The response should consist of the listing, repeated word for word.
* * * * * * * * *
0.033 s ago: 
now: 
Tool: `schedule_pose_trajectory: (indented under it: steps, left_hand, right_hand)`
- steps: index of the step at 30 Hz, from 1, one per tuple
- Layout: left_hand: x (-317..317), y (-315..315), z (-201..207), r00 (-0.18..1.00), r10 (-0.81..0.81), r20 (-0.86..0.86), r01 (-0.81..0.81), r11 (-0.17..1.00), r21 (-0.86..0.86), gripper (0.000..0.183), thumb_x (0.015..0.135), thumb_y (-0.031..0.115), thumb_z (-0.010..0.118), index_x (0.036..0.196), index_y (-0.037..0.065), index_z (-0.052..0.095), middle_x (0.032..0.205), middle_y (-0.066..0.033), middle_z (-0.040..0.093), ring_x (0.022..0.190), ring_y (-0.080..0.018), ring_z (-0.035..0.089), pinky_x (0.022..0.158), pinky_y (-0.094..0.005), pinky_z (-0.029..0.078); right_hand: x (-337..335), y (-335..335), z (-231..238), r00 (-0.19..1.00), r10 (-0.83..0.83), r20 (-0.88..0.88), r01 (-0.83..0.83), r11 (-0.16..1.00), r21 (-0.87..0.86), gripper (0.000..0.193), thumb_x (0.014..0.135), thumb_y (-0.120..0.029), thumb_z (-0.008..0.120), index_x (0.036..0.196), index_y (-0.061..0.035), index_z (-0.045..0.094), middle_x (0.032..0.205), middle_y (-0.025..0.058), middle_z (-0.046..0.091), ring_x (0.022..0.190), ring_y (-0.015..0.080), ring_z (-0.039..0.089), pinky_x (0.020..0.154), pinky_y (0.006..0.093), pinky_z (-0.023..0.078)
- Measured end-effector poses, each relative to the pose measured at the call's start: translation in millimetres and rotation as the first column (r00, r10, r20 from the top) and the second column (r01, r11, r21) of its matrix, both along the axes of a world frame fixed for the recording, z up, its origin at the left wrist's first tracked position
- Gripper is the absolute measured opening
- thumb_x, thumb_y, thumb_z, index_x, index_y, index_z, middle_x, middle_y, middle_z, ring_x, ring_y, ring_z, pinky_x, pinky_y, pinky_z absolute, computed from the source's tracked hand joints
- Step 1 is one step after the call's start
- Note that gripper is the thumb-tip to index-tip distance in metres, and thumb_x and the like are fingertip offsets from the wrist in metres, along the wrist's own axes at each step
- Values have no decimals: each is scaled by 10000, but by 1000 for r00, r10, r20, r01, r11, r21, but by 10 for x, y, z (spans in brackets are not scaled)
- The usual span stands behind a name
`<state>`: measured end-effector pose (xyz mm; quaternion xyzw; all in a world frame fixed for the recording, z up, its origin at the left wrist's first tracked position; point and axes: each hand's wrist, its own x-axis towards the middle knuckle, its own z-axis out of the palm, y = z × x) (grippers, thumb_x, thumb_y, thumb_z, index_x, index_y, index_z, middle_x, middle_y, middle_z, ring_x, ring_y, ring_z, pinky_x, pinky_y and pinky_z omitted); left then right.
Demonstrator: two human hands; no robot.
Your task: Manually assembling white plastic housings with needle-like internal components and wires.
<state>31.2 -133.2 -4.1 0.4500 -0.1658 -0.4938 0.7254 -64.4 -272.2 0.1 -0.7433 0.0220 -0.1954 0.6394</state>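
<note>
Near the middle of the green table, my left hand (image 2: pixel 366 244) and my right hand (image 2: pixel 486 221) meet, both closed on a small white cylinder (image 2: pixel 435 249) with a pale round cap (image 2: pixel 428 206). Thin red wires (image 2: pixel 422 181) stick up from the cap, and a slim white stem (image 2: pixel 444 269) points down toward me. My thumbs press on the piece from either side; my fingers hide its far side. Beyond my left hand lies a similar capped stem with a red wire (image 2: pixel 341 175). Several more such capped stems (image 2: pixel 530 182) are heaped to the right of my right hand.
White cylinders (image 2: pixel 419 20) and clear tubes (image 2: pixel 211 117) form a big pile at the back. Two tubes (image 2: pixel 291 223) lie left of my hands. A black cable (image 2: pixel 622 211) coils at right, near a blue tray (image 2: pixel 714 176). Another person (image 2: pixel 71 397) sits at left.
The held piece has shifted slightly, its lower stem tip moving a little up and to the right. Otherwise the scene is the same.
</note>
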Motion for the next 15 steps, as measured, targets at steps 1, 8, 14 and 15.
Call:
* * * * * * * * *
**Answer section**:
0.033 s ago: 
now: 
Tool: `schedule_pose_trajectory: (indented under it: steps, left_hand, right_hand)`
- steps: index of the step at 30 Hz, from 1, one per tuple
- Layout: left_hand: x (-317..317), y (-315..315), z (-201..207), r00 (-0.18..1.00), r10 (-0.81..0.81), r20 (-0.86..0.86), r01 (-0.81..0.81), r11 (-0.17..1.00), r21 (-0.86..0.86), gripper (0.000..0.183), thumb_x (0.015..0.135), thumb_y (-0.031..0.115), thumb_z (-0.010..0.118), index_x (0.036..0.196), index_y (-0.037..0.065), index_z (-0.052..0.095), middle_x (0.032..0.205), middle_y (-0.066..0.033), middle_z (-0.040..0.093), ring_x (0.022..0.190), ring_y (-0.080..0.018), ring_z (-0.035..0.089), pinky_x (0.022..0.158), pinky_y (-0.094..0.005), pinky_z (-0.029..0.078); right_hand: x (-337..335), y (-335..335), z (-231..238), r00 (-0.19..1.00), r10 (-0.83..0.83), r20 (-0.88..0.88), r01 (-0.83..0.83), r11 (-0.16..1.00), r21 (-0.87..0.86), gripper (0.000..0.193), thumb_x (0.014..0.135), thumb_y (-0.120..0.029), thumb_z (-0.008..0.120), index_x (0.036..0.196), index_y (-0.061..0.035), index_z (-0.045..0.094), middle_x (0.032..0.205), middle_y (-0.025..0.058), middle_z (-0.046..0.091), ring_x (0.022..0.190), ring_y (-0.015..0.080), ring_z (-0.039..0.089), pinky_x (0.020..0.154), pinky_y (0.006..0.093), pinky_z (-0.023..0.078)
- Measured end-effector poses, each relative to the pose measured at the call's start: translation in millimetres and rotation as the first column (r00, r10, r20 from the top) and the second column (r01, r11, r21) of its matrix, both along the axes of a world frame fixed for the recording, z up, its origin at the left wrist's first tracked position
- Gripper is the absolute measured opening
- thumb_x, thumb_y, thumb_z, index_x, index_y, index_z, middle_x, middle_y, middle_z, ring_x, ring_y, ring_z, pinky_x, pinky_y, pinky_z absolute, computed from the source's tracked hand joints
- Step 1 is one step after the call's start
- Note that gripper is the thumb-tip to index-tip distance in metres, and thumb_x and the like are fingertip offsets from the wrist in metres, along the wrist's own axes at each step
- Values have no decimals: each is scaled by 10000, but by 1000 for r00, r10, r20, r01, r11, r21, but by 10 for x, y, z (spans in brackets are not scaled)
- The usual span stands behind a name
`<state>`: measured end-effector pose (xyz mm; quaternion xyzw; all in a world frame fixed for the recording, z up, its origin at the left wrist's first tracked position; point and axes: each hand's wrist, its own x-axis towards the middle knuckle, its own z-axis out of the palm, y = z × x) (grippers, thumb_x, thumb_y, thumb_z, index_x, index_y, index_z, middle_x, middle_y, middle_z, ring_x, ring_y, ring_z, pinky_x, pinky_y and pinky_z omitted); left then right.
Demonstrator: two human hands; no robot.
Your task: Manually assembling white plastic housings with needle-like internal components and wires.
<state>31.2 -133.2 -4.1 0.4500 -0.1658 -0.4938 0.7254 -64.4 -272.2 0.1 -0.7433 0.0220 -0.1954 0.6394</state>
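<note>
Near the middle of the green table, my left hand (image 2: pixel 366 244) and my right hand (image 2: pixel 486 221) meet, both closed on a small white cylinder (image 2: pixel 435 249) with a pale round cap (image 2: pixel 428 206). Thin red wires (image 2: pixel 422 181) stick up from the cap, and a slim white stem (image 2: pixel 444 269) points down toward me. My thumbs press on the piece from either side; my fingers hide its far side. Beyond my left hand lies a similar capped stem with a red wire (image 2: pixel 341 175). Several more such capped stems (image 2: pixel 530 182) are heaped to the right of my right hand.
White cylinders (image 2: pixel 419 20) and clear tubes (image 2: pixel 211 117) form a big pile at the back. Two tubes (image 2: pixel 291 223) lie left of my hands. A black cable (image 2: pixel 622 211) coils at right, near a blue tray (image 2: pixel 714 176). Another person (image 2: pixel 71 397) sits at left.
The held piece has shifted slightly, its lower stem tip moving a little up and to the right. Otherwise the scene is the same.
</note>
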Motion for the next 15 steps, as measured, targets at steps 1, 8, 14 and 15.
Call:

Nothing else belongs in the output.